**Work order**
In the records that follow, find the line with "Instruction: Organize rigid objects"; from there, retype every line exactly through the line with "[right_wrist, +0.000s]", which also belongs to the answer.
Segment Open
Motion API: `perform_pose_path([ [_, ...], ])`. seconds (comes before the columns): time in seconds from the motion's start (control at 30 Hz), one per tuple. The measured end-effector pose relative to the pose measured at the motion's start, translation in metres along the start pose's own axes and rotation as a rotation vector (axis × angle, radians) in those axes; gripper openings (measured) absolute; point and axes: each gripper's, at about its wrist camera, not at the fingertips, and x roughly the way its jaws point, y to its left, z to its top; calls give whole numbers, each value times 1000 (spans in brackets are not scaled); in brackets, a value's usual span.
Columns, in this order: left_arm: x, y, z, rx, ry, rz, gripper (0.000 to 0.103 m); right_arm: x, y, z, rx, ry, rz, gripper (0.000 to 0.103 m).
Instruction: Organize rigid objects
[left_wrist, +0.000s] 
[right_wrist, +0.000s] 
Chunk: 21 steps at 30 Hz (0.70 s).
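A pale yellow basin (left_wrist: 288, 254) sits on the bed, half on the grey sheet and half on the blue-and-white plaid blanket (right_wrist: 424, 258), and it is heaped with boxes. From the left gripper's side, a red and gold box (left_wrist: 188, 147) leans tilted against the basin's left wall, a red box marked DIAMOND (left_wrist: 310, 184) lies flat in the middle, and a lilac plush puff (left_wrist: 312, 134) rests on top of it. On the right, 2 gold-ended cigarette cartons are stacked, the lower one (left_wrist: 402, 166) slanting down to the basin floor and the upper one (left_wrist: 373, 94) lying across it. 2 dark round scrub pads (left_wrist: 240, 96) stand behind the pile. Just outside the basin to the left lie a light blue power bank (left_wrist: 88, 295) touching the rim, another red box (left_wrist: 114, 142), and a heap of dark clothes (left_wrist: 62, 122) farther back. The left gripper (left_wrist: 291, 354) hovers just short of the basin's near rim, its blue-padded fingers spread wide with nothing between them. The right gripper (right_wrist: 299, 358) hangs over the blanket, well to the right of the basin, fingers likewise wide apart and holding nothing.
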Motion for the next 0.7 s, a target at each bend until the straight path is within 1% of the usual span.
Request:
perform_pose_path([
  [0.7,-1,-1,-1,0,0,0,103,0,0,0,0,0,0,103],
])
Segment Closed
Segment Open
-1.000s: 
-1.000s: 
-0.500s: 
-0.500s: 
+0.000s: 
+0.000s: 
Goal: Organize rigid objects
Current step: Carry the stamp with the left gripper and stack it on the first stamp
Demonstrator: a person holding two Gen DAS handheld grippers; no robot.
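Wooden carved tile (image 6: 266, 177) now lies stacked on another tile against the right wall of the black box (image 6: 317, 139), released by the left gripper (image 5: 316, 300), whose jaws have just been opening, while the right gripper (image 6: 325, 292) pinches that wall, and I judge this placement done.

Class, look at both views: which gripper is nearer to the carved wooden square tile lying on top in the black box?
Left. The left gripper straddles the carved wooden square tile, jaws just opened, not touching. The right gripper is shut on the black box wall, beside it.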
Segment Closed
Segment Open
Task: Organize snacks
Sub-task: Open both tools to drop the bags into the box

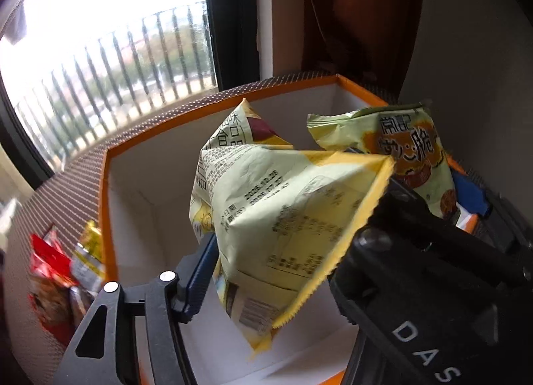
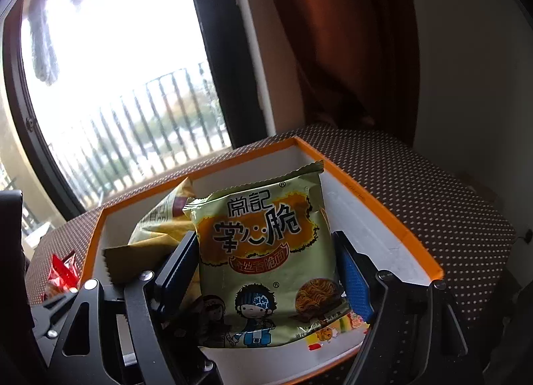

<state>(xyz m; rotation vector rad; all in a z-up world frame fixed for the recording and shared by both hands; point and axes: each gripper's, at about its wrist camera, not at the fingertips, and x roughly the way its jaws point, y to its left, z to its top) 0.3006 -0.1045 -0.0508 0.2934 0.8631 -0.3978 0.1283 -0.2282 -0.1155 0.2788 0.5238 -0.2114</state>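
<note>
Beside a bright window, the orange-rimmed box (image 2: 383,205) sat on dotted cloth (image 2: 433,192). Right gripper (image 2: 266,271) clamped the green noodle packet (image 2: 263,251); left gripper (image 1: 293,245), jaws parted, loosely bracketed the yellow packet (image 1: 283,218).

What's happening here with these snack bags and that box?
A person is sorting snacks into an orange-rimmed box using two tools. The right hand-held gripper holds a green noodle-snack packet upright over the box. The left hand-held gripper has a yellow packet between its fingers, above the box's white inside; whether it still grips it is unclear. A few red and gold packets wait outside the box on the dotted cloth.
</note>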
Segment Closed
**Output of the task**
Instruction: Organize rigid objects
[left_wrist, +0.000s] 
[right_wrist, +0.000s] 

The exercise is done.